The images revealed a morphology characteristic of endocytosis, which was to be expected given that neither of the cell types is a professional phagocyte, and that the MWCNT tips have diameters of 50–100 nm, which is within the favorable size range for receptor-mediated endocytosis of particles, the researchers note. They also confirmed that carbon nanotubes undergoing entry are primarily found protruding from the cells at a high angle. Tip-first entry was also observed as the dominant uptake mode for other one-dimensional structures, including amine-terminated gold nanowires and asbestos fibers.
To try and figure out why this high-angle, tip-first entry is preferred, the team used coarse-grained molecular dynamics (CGMD) simulations of receptor-mediated endocytosis of capped MWCNTs through a model lipid bilayer. Based on previous modeling of endocytosis for spheres, they hypothesized that nanotube tips with closed, rounded caps can mimic particles and initiate endocytosis, and that it’s the elastic strain in the plasma membrane that provides the driving force to rotate one-dimensional nanostructures from their initial angle of contact to high angles that minimize total membrane elastic energy.
The resulting simulations showed that when an MWCNT contacts the bilayer at an angle of about 45 degrees, receptors in the layer aggregate around it and adhere to the MWCNT surface. However, as the tube is pulled into the bilayer and wrapped, it is rotated to achieve an entry angle close to 90 degrees. This rotation, they subsequently showed, is driven by membrane elastic energy minimization during wrapping. The simulations revealed that two competing kinetic processes are involved: rotation of the tube toward a 90 degree entry angle to relax energy in the membrane, and wrapping speeds on different sides of the tube governed by receptor diffusion. At higher receptor densities, the MWCNT may become fully wrapped before it reaches the 90 degree entry angle, and so be taken in at a shallower angle. Thus “the steady-state entry angle is determined by the competition between speed of tip rotation and that of receptor binding to side walls during uptake.”

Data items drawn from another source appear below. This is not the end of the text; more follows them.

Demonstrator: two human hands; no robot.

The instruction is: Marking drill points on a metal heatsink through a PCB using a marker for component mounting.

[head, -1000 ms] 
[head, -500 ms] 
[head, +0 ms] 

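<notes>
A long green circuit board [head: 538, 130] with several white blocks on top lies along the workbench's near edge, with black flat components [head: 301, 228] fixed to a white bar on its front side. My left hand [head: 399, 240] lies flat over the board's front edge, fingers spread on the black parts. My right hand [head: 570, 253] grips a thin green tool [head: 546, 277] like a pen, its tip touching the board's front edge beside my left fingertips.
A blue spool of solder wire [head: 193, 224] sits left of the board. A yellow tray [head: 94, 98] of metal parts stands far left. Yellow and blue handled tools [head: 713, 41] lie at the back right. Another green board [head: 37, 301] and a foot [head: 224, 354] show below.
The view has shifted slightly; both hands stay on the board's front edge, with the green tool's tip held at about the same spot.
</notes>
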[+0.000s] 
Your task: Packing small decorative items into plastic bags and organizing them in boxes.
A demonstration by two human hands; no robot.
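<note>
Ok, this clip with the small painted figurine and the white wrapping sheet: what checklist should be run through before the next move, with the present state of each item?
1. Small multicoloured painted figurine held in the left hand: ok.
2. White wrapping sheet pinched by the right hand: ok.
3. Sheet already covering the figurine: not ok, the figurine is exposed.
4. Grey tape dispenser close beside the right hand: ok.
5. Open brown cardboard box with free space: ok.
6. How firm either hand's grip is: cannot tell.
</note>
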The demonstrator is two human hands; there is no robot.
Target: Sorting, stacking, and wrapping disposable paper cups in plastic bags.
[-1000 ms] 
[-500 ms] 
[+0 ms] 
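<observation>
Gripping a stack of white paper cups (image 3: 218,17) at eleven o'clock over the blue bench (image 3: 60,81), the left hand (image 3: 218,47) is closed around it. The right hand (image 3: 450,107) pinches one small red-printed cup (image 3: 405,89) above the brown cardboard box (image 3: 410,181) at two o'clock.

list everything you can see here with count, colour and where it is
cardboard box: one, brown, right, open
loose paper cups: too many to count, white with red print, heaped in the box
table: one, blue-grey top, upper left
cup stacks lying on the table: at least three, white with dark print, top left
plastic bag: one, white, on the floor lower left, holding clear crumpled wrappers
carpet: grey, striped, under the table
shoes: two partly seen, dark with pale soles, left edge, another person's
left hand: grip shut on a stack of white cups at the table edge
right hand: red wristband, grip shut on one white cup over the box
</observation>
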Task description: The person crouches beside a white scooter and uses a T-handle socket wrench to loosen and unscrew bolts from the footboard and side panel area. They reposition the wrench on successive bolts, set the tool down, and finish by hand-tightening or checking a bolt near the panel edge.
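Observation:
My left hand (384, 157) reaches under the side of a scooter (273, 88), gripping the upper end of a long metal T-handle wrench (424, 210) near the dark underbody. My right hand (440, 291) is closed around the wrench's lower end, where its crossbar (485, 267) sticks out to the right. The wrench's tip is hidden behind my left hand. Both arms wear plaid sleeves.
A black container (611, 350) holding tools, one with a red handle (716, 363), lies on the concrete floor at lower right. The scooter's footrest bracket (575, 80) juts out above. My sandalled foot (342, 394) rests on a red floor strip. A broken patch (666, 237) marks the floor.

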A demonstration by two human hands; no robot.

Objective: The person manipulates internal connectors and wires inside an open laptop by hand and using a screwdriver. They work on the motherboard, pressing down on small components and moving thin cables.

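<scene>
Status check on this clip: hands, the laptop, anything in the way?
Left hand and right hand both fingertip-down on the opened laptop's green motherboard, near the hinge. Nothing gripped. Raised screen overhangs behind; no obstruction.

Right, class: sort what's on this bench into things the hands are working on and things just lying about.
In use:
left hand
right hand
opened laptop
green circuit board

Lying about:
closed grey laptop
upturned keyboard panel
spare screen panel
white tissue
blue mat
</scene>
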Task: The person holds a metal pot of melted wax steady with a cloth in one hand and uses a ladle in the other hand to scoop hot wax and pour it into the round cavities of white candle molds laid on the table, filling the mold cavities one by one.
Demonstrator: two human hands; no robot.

The team repeated the simulations for different MWCNT diameters and lengths, receptor densities, receptor binding strengths, and initial entry angles, and found that the tube will still be preferentially positioned for a 90 degree entry pathway. Further experiments showed that the tip-entry mechanism is essentially unchanged if the hemispherical caps are replaced by enlarged shells typical of catalytically produced MWCNTs, or if the nanotubes exist in suspension as small bundles.
Conversely, the researchers found that open-ended nanotubes don’t undergo tip entry because they lack carbon atom sites for receptor binding on the cap in the early stages of wrapping. And if a capped MWCNT approaches the cell surface side-on, and the whole sidewall comes into contact with the membrane at once, the nanotubes seem to attach to the membrane without any visible signs of active uptake, they continue. This is possibly because of receptor depletion caused by the large contact area.
“Intelligent tip modification may provide new approaches in the future to engineer one-dimensional nanomaterials for cell delivery, or to avoid frustrated uptake and achieve material safety by design,” the team concludes. “Nanotubes without caps or shells on their tips show a different mode of membrane interaction, posing an interesting question as to whether modifying the tips of tubes may help avoid frustrated uptake by cells.”